» **What is required**: Transcribe exactly the line containing "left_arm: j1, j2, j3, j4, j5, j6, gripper" and the remaining lines of the listing below, through the very last.

== Given data ==

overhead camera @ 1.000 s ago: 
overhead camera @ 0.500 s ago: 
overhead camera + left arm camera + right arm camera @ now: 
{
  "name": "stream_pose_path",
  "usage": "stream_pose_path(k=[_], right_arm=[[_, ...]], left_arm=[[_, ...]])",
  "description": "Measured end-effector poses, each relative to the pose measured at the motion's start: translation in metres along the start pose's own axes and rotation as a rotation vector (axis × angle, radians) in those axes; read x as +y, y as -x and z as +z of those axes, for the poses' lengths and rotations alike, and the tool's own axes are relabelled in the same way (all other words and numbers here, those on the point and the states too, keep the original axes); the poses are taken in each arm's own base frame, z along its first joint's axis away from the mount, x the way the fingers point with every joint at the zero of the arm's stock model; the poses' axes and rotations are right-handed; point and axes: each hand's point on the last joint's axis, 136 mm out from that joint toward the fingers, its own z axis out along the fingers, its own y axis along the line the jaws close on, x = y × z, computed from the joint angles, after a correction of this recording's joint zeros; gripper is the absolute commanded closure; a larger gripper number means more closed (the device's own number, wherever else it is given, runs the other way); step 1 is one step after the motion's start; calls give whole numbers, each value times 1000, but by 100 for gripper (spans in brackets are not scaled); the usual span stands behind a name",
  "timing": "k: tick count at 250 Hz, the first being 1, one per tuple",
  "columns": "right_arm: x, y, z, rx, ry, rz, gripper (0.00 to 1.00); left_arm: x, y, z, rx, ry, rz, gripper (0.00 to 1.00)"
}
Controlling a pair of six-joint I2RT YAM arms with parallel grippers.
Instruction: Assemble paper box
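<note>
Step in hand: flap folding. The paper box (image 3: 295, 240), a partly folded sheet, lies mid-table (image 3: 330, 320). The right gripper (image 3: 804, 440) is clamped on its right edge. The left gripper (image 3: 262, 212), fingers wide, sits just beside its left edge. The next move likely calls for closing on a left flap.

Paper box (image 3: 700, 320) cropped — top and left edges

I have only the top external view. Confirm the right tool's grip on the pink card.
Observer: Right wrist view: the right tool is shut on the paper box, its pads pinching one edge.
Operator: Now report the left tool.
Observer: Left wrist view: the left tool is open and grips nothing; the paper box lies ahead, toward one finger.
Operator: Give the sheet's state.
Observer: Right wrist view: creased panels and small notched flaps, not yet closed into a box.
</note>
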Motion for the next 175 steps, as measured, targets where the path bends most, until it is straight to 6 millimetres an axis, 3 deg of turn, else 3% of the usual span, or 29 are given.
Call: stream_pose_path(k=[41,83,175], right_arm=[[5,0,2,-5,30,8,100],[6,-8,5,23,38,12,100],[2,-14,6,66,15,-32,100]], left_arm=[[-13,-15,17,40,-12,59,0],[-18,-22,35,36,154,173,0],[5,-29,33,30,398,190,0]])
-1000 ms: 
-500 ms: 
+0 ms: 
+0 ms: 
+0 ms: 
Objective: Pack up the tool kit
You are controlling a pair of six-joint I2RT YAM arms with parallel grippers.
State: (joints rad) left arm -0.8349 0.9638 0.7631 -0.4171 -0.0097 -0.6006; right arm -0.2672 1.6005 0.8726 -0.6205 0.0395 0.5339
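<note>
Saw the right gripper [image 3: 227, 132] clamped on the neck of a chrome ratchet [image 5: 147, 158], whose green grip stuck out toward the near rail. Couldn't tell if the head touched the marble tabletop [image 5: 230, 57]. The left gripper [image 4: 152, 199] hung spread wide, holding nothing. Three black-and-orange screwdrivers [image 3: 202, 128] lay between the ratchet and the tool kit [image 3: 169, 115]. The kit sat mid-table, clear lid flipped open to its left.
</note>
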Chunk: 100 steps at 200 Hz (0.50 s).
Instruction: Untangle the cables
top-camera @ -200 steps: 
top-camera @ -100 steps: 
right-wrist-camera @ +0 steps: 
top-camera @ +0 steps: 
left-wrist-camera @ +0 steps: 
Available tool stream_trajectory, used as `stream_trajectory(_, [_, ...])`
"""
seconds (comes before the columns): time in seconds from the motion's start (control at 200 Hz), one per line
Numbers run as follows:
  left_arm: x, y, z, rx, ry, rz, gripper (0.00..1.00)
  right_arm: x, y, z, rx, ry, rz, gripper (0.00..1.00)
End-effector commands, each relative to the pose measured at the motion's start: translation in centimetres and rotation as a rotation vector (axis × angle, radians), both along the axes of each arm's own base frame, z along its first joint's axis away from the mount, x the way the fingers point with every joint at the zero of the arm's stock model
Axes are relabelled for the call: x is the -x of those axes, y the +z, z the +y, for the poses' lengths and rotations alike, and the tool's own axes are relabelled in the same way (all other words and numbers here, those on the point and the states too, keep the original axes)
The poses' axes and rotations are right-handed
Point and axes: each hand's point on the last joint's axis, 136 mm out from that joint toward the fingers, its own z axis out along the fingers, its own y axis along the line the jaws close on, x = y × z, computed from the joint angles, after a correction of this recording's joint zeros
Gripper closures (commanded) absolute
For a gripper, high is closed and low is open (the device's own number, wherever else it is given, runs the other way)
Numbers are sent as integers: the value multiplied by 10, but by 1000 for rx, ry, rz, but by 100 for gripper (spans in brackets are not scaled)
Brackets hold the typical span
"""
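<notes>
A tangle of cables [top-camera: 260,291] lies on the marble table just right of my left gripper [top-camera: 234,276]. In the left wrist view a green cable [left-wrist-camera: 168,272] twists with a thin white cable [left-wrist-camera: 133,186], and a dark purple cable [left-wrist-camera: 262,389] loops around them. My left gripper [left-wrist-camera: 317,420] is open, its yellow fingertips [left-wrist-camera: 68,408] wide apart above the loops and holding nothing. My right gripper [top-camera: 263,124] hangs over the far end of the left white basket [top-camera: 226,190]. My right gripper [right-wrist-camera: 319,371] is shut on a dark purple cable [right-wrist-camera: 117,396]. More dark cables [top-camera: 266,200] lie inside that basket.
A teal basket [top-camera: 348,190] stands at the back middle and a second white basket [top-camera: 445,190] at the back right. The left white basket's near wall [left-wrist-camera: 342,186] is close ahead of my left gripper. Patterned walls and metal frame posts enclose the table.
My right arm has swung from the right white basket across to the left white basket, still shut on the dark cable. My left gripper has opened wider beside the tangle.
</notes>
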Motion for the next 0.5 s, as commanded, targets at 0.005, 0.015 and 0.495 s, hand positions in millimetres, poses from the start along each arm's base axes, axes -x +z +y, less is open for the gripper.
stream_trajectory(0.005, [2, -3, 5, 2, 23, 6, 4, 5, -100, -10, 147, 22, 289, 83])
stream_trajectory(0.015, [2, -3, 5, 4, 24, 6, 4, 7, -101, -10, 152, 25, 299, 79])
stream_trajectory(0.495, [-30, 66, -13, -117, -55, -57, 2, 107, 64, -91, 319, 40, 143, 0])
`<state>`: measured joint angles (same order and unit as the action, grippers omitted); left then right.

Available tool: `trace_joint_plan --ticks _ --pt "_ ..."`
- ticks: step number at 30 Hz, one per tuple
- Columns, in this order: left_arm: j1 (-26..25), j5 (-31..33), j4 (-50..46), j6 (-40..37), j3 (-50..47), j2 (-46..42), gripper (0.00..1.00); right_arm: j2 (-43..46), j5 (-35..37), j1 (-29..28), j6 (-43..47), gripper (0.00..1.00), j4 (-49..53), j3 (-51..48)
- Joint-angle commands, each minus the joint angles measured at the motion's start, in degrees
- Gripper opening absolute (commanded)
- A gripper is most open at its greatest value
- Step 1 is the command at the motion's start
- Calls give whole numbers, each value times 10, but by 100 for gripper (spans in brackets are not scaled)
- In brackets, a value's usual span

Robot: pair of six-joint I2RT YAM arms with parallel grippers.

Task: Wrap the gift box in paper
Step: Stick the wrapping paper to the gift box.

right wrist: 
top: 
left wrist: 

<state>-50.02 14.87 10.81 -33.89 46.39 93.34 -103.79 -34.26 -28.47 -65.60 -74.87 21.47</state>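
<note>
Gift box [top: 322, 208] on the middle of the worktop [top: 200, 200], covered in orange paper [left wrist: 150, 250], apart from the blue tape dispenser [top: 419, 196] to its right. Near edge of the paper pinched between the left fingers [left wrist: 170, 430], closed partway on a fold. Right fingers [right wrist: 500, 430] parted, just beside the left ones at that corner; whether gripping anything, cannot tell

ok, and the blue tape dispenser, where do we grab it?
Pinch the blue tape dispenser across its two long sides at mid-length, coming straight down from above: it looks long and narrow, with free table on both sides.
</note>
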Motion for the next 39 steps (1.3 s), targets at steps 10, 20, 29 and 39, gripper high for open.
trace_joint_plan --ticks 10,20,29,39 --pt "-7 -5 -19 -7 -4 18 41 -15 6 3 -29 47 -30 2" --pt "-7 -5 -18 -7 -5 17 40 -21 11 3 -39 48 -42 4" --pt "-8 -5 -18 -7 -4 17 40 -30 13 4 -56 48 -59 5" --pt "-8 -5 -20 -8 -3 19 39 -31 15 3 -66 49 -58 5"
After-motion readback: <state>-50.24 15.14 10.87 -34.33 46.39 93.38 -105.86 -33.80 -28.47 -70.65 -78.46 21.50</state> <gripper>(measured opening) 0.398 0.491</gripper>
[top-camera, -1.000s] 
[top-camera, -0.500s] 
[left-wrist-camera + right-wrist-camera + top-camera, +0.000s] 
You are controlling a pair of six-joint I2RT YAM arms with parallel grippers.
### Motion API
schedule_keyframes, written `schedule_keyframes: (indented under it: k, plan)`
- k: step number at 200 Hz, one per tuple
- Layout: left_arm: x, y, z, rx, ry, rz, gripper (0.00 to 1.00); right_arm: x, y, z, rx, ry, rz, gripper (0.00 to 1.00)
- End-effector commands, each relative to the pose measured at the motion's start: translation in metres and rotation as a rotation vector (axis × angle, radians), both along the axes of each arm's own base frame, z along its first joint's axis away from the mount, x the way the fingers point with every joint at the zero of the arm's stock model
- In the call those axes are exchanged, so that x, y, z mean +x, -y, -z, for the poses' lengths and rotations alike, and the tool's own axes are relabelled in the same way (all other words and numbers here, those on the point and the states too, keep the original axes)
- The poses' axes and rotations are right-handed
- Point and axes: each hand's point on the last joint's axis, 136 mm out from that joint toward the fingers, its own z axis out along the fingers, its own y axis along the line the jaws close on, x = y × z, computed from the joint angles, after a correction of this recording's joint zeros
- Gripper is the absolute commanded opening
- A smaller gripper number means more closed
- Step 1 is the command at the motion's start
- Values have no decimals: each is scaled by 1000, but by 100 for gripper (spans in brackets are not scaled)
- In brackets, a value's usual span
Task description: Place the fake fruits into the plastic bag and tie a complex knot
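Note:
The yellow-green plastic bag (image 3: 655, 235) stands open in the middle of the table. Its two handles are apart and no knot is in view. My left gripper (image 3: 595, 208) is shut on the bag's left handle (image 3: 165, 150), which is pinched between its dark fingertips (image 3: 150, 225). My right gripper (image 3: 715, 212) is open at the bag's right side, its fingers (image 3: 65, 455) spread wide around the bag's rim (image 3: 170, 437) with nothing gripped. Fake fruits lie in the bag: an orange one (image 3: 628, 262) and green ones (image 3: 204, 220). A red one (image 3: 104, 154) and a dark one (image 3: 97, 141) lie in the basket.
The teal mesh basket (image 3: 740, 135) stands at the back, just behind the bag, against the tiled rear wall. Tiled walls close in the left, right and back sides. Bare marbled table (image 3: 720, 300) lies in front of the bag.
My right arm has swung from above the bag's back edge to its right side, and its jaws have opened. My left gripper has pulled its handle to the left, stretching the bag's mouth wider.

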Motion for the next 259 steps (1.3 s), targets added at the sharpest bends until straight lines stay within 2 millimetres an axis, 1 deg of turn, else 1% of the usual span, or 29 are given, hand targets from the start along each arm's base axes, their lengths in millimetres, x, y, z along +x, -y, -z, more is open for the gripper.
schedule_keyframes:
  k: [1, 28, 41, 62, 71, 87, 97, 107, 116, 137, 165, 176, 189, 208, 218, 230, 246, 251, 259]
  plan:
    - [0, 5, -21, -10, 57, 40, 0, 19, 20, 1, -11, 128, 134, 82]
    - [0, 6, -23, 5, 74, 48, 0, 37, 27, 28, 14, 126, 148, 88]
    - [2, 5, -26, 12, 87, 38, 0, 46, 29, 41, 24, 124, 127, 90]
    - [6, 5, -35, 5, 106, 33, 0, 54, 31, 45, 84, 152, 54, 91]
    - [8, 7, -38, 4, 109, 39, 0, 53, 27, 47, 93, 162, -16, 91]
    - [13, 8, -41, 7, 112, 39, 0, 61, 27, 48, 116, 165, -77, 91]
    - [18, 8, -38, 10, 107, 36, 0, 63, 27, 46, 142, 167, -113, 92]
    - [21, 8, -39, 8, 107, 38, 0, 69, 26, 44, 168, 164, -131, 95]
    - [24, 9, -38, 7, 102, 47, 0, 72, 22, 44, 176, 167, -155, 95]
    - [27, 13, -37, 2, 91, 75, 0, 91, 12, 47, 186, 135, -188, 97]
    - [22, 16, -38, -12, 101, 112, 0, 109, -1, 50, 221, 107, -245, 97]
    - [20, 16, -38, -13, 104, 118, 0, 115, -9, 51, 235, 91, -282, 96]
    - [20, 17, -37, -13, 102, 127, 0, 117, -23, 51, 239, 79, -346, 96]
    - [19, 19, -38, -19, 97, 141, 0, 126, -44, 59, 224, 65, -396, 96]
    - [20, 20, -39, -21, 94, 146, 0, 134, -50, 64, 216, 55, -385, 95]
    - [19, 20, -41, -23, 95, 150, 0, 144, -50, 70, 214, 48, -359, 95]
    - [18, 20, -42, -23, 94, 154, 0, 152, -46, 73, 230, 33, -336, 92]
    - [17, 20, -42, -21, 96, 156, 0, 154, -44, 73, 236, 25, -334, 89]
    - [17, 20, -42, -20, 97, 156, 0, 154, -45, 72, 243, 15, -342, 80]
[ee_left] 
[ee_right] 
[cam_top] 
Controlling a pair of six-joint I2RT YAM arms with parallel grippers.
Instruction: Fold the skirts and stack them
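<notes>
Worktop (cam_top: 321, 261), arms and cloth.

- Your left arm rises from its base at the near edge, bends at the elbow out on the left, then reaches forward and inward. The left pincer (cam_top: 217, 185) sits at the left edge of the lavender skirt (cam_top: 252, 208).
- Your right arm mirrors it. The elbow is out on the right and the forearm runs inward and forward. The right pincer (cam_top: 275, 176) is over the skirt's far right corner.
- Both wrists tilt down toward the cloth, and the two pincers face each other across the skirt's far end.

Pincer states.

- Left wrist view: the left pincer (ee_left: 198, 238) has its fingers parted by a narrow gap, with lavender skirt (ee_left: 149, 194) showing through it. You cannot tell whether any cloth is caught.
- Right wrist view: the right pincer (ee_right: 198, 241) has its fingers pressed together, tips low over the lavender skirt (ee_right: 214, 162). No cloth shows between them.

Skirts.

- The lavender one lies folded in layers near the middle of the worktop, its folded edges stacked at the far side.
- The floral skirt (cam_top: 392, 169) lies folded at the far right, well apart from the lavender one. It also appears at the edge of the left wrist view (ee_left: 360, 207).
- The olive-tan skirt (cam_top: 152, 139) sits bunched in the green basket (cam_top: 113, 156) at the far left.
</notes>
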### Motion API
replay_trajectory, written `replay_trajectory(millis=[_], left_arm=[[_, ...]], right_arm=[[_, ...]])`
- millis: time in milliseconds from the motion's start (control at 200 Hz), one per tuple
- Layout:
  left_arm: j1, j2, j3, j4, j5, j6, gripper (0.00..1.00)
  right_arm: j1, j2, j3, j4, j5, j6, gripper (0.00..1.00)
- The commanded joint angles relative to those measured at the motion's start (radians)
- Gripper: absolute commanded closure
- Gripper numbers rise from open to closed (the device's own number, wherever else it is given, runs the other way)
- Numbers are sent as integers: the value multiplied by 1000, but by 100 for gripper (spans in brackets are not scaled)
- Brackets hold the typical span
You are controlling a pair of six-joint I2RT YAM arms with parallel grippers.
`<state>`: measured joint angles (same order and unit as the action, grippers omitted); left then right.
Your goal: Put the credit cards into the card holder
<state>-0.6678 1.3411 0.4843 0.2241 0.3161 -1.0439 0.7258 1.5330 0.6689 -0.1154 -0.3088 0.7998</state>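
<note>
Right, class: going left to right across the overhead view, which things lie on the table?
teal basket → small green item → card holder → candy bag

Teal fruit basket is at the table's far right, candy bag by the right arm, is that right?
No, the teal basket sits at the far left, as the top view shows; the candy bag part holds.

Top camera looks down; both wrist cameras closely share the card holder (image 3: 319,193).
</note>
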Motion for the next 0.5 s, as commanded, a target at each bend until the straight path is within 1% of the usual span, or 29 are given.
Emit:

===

» **Solution below**:
  left_arm: j1, j2, j3, j4, j5, j6, gripper (0.00..1.00)
  right_arm: j1, j2, j3, j4, j5, j6, gripper (0.00..1.00)
- The commanded joint angles relative to those measured at the motion's start (radians)
- Gripper: absolute commanded closure
- Gripper numbers rise from open to closed (the device's own number, wherever else it is given, runs the other way)
- Numbers are sent as integers: the value multiplied by 1000, but by 100 for gripper (spans in brackets are not scaled)
- Brackets hold the typical span
You are controlling a pair of six-joint I2RT YAM arms with parallel grippers.
`<state>`: measured joint angles (same order and unit as the action, grippers omitted); left then right.
Your goal: Put the credit cards into the card holder
<state>-0.6678 1.3411 0.4843 0.2241 0.3161 -1.0439 0.7258 1.5330 0.6689 -0.1154 -0.3088 0.7998</state>
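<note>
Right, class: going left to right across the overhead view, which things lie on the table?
teal basket → small green item → card holder → candy bag

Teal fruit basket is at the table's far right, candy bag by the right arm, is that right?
No, the teal basket sits at the far left, as the top view shows; the candy bag part holds.

Top camera looks down; both wrist cameras closely share the card holder (image 3: 319,193).
</note>
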Motion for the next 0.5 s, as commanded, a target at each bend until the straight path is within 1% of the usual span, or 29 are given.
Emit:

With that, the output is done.